# Assigned task
Below are the records; copy each line in which "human" occurs.

# Data to process
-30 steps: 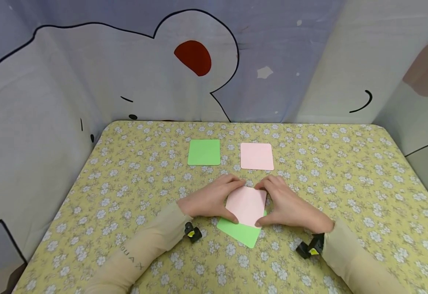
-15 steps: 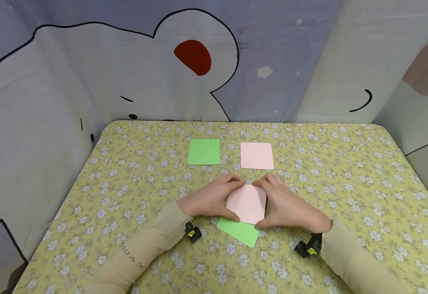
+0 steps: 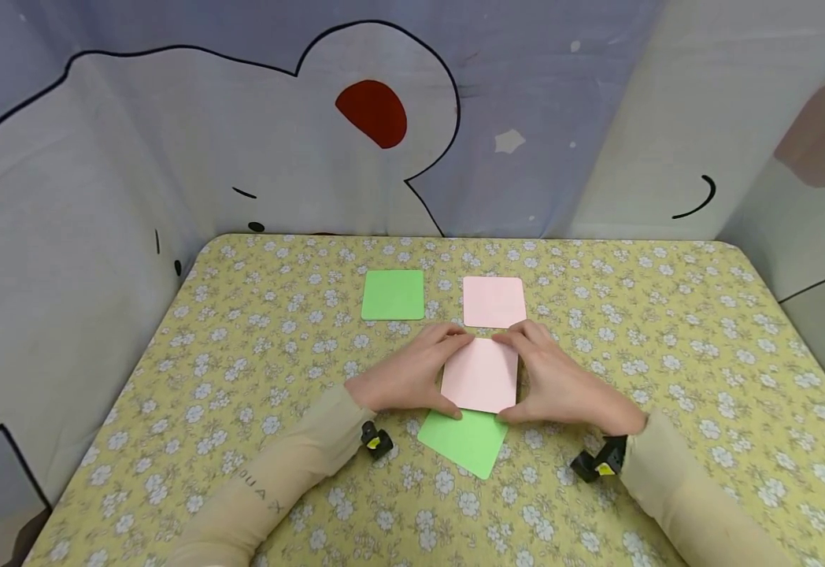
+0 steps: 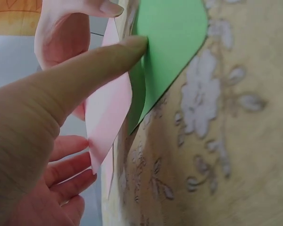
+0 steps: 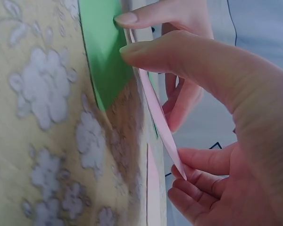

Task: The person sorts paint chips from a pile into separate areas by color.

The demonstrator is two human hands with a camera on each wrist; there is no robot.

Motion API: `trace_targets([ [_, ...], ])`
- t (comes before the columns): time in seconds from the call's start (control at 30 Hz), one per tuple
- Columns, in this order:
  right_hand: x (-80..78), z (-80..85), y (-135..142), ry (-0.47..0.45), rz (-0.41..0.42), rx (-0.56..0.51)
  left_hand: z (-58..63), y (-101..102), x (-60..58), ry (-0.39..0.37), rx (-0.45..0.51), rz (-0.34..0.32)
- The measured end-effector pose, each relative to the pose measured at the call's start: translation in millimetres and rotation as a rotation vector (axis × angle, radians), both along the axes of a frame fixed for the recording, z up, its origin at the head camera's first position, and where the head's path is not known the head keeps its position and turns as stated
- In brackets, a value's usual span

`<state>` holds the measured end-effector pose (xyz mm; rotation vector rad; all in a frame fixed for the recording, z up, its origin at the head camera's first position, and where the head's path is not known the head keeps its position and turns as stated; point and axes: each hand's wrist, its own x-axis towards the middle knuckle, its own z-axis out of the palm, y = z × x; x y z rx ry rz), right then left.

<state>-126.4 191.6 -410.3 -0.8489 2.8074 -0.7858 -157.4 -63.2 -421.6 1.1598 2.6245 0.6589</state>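
Between my hands is a pink square card (image 3: pixel 480 376) with rounded corners. My left hand (image 3: pixel 419 370) pinches its left side, thumb at the near edge and fingers at the far edge. My right hand (image 3: pixel 557 382) holds the right side likewise. Both wrist views show the pink card (image 4: pixel 106 110) raised off the cloth, fingertips at its far corners. Below it, a green card (image 3: pixel 464 442) lies turned at an angle on the cloth, its far part hidden by the pink one. In the right wrist view, both thumbs are near this green card (image 5: pixel 101 52).
Farther back, another green card (image 3: pixel 394 295) and another pink card (image 3: pixel 493 302) lie flat side by side. The table has a yellow floral cloth (image 3: pixel 257 425). A printed curtain (image 3: pixel 278 142) hangs behind the table's far edge.
Both hands have moved the held pink card away from me, toward the back pink card. More of the green card beneath now shows. The two back cards have stayed in place.
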Motion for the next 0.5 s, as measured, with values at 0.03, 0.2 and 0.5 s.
trace_targets([
  [0.03,-1.5,0.2,0.8,0.007,0.001,-0.002,0.7,0.1,-1.0,0.003,0.001,0.003],
  [0.2,-8.6,3.4,5.2,0.024,-0.002,-0.004,3.4,1.4,-8.2,0.027,-0.002,0.006],
  [0.5,-26.3,6.8,12.3,0.057,-0.022,-0.009,9.1,10.8,-29.5,0.033,0.004,0.030],
])
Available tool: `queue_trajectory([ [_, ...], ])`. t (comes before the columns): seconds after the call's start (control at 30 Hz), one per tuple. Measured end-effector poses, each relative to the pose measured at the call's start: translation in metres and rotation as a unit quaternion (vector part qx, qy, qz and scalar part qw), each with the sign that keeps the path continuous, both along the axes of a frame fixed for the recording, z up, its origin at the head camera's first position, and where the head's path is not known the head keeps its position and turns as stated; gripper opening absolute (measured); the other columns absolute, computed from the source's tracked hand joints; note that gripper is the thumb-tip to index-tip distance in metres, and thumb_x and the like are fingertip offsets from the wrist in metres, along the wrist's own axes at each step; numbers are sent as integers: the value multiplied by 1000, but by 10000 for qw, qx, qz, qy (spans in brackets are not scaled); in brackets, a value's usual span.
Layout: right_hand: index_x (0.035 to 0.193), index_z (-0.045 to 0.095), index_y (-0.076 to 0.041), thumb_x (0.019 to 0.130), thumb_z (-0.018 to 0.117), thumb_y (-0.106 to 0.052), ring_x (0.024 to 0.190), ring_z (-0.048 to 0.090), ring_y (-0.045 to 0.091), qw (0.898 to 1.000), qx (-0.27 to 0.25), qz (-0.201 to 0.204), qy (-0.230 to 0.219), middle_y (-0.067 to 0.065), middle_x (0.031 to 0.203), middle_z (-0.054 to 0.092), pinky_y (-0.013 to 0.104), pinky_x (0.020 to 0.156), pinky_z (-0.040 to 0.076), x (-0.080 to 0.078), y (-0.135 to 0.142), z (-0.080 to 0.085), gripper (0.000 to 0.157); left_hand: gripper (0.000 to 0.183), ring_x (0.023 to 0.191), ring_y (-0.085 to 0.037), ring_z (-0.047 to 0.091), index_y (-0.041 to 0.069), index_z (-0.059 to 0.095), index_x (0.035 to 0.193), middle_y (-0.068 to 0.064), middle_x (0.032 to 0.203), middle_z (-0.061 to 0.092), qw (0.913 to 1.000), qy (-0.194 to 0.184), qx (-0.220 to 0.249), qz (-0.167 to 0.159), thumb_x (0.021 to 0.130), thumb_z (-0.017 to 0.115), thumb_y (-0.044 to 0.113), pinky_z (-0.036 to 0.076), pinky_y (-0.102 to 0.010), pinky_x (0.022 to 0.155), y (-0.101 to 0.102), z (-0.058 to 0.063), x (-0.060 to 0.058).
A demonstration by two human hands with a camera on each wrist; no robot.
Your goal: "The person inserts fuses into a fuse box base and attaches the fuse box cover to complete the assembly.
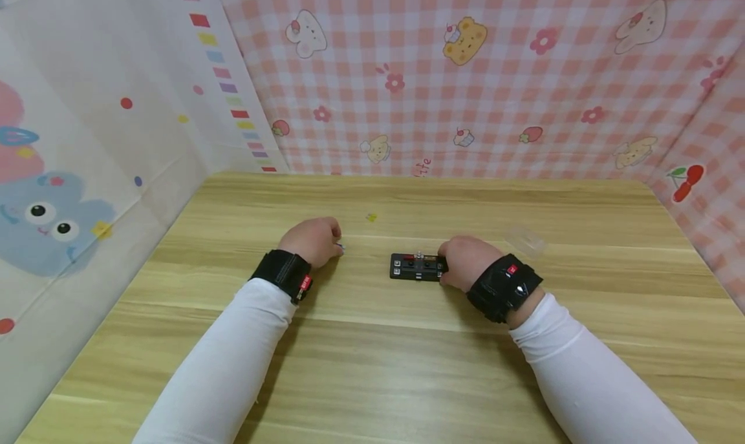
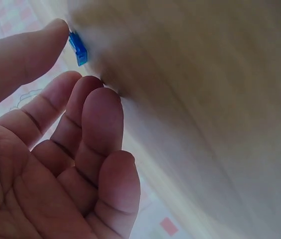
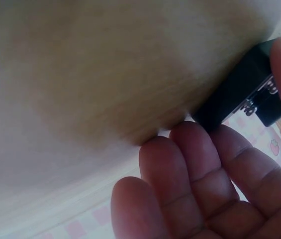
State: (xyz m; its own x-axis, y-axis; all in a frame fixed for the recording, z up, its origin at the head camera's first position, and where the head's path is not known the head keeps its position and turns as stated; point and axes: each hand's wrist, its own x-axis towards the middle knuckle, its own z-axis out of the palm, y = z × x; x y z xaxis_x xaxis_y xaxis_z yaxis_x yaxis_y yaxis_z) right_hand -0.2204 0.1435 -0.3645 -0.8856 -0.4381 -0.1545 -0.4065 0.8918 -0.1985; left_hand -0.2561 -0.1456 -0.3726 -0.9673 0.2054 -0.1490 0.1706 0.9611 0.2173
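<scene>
My left hand (image 1: 311,242) is low over the wooden table, the thumb and bent fingers apart. A small translucent blue blade fuse (image 2: 79,49) lies at the thumb tip, with the index fingertip just below it in the left wrist view. In the head view it is a blue speck by the thumb. My right hand (image 1: 465,262) grips the right end of a black fuse block (image 1: 414,267) between thumb and fingers. Metal screw terminals (image 3: 249,107) show at its end, and a clear piece (image 1: 419,256) stands at its middle. The fingers hide its right edge.
Small yellow pieces (image 1: 371,217) lie behind, between the hands. A clear plastic cover (image 1: 526,241) lies behind the right wrist. The wooden table (image 1: 372,360) reaches back to a pink checked cloth (image 1: 419,108), with a white printed cloth (image 1: 157,140) along the left.
</scene>
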Motion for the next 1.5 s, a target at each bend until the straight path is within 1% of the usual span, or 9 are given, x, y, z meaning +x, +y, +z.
queue_trajectory([
  [0.07,100,68,-4,74,79,-20,71,52,18,10000,-1,10,-8,5,85,63,37,71,47,0,0,0,33,28,80,-18,54,13,62,104,-2,94,64,10000,10,10,-24,85,69,32,46,-37,76,1,0,0],
  [0.17,101,68,-4,74,79,-20,71,52,17,10000,-7,11,-39,5,86,64,37,71,47,0,0,0,33,24,80,-17,54,14,63,102,-1,94,64,10000,28,-12,-61,86,69,30,46,-37,76,2,1,1],
  [0.33,100,68,-4,74,79,-20,71,52,17,10000,11,29,-46,4,84,63,36,70,47,0,0,-1,32,14,75,-17,54,15,64,92,0,85,63,9999,31,-40,-107,86,68,27,45,-36,70,4,1,1],
  [0.5,97,68,-4,74,79,-19,69,52,17,10000,25,61,21,3,81,62,35,69,46,0,0,0,30,10,71,-17,53,16,62,86,1,79,61,9999,22,-64,-123,87,67,25,44,-34,66,4,0,0],
  [0.73,97,68,-4,74,78,-18,70,51,17,9999,2,95,66,3,82,62,36,70,47,0,1,0,29,10,72,-18,53,14,62,85,0,81,61,9999,-32,-25,-104,87,67,23,44,-34,67,3,0,-2],
  [0.9,95,68,-4,74,78,-17,69,51,17,9999,-11,109,39,3,82,62,36,69,47,1,1,0,27,10,73,-19,53,12,62,85,-2,82,61,9998,-183,52,-23,87,66,20,44,-34,68,4,1,-2],
  [1.03,94,68,-4,74,78,-17,69,51,17,9999,-6,111,30,3,81,62,36,69,47,0,1,0,26,9,73,-19,53,11,61,86,-3,84,60,9992,-355,206,39,86,66,19,44,-34,68,3,0,-6],
  [1.17,94,68,-5,74,78,-17,69,51,17,10000,-31,92,14,2,80,61,35,69,46,0,1,0,26,9,71,-19,53,11,60,85,-4,82,59,9982,-448,395,88,85,66,17,43,-33,64,0,-4,-9],
  [1.5,95,68,-5,74,77,-16,68,51,17,10000,-71,55,-5,2,80,61,35,67,46,0,1,-2,26,8,70,-19,53,10,61,88,-6,82,59,9954,-624,660,297,83,66,15,43,-32,63,2,0,-7],
])
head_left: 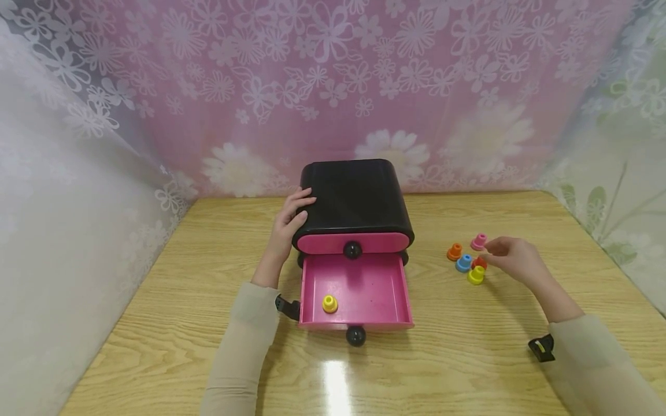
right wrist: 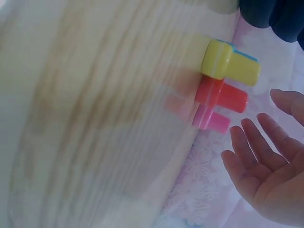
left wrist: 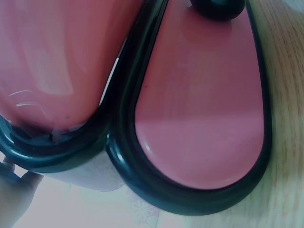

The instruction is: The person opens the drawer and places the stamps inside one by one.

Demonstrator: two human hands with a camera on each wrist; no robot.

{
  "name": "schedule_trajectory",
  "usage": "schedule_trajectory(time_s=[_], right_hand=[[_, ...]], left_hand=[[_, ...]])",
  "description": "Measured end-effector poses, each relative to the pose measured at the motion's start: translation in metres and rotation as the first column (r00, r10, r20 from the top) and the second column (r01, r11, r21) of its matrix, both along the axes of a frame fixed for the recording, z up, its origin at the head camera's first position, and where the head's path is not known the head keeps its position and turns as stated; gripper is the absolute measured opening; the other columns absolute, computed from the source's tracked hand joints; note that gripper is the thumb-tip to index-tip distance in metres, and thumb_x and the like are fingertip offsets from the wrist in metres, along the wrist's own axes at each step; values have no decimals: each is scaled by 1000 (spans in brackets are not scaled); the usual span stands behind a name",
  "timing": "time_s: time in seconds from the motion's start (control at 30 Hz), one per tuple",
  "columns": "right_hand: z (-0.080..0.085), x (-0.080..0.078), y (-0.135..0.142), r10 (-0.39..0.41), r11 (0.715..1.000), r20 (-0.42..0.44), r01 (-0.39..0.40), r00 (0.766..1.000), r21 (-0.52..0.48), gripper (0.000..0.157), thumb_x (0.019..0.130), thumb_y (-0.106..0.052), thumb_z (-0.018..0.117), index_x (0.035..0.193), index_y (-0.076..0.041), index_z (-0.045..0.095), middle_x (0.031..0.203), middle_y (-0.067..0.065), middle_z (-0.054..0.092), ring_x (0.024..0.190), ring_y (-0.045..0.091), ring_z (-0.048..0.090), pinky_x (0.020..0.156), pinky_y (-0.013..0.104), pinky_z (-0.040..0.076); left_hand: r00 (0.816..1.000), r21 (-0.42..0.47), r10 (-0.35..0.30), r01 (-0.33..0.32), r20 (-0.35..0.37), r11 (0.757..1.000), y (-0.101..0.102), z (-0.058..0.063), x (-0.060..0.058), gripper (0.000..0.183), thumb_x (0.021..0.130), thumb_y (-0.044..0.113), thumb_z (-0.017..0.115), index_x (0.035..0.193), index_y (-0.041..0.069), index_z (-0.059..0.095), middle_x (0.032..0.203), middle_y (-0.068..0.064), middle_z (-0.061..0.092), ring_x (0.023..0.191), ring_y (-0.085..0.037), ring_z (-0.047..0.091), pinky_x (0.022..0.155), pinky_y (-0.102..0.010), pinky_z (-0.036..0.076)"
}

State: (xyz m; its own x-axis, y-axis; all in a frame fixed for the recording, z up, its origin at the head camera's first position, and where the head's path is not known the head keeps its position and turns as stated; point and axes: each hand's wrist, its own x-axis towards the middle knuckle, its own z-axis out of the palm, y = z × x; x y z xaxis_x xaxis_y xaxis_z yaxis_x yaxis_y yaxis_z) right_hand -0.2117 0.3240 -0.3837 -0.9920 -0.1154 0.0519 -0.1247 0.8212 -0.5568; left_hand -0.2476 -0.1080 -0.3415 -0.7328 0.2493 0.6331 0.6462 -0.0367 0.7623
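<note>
My left hand [head_left: 287, 225] rests along the left edge of a black drawer cabinet [head_left: 354, 196], fingers spread over its rim. A pink drawer [head_left: 374, 294] is pulled out below a closed drawer front [head_left: 322, 244]. Inside the pulled-out drawer stands a yellow stepped plastic peg [head_left: 330, 304]. To the right, my right hand [head_left: 515, 261] reaches over a red peg [head_left: 479, 263], partly covering it. The right wrist view shows the fingers [right wrist: 270, 152] loosely extended and apart from the pegs. Pink [head_left: 479, 241], orange [head_left: 454, 251], blue [head_left: 464, 263] and yellow [head_left: 476, 275] pegs cluster around it.
The wooden table [head_left: 171, 323] carries everything. A flowered pink cloth [head_left: 281, 86] hangs along its back edge, with pale cloth on both sides. Black knobs stick out from the closed front [head_left: 352, 249] and the open drawer [head_left: 356, 335]. Dark straps sit at both wrists.
</note>
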Motion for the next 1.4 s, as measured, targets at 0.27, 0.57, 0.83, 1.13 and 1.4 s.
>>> schedule_trajectory(time_s=[0.27,0.57,0.83,1.13,1.4], right_hand=[[-4,-5,4,28,999,74,-32,997,44,46,82,-26,61,105,13,54,99,30,56,88,42,54,69,46,47],[-7,-7,4,44,998,82,-48,996,46,41,81,-23,62,101,13,56,96,28,58,87,41,55,70,47,47],[-9,-9,4,50,997,80,-54,996,57,38,81,-21,62,99,12,57,94,26,59,86,41,56,70,47,47],[-9,-10,2,46,996,85,-53,995,73,33,81,-20,62,95,10,59,90,24,60,83,39,56,69,46,47],[-8,-10,2,44,997,88,-50,995,66,28,82,-17,60,91,9,60,86,22,61,81,38,57,66,45,47]], left_hand=[[1000,16,-5,5,-9,1000,-1,-6,-6,33,86,0,38,112,-20,46,130,-30,32,130,-38,9,105,-38,12],[1000,32,-22,22,-22,999,-1,-6,-6,32,84,-8,35,111,-22,44,128,-34,31,129,-40,8,105,-40,11],[1000,19,-8,8,-18,1000,1,1,-1,32,83,-8,35,110,-23,43,128,-35,30,129,-41,9,105,-38,12],[1000,7,-10,10,-28,1000,0,-1,-2,31,84,-11,35,111,-22,44,128,-35,30,129,-41,8,105,-37,13],[1000,8,-11,11,-21,1000,0,0,0,32,84,-9,35,111,-23,43,128,-35,29,129,-42,8,105,-37,13]])
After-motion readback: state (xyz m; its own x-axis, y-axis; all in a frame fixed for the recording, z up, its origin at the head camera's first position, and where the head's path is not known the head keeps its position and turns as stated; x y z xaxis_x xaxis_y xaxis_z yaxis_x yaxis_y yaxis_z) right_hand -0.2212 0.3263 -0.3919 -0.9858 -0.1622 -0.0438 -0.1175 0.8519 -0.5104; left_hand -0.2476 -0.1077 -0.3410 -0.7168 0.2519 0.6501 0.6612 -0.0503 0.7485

# Result of the exercise
The demonstrator is two human hands with a camera on each wrist; there is no robot.
A demonstration by two human hands with a camera on each wrist; no robot.
Demonstrator: two human hands with a camera on each wrist; no robot.

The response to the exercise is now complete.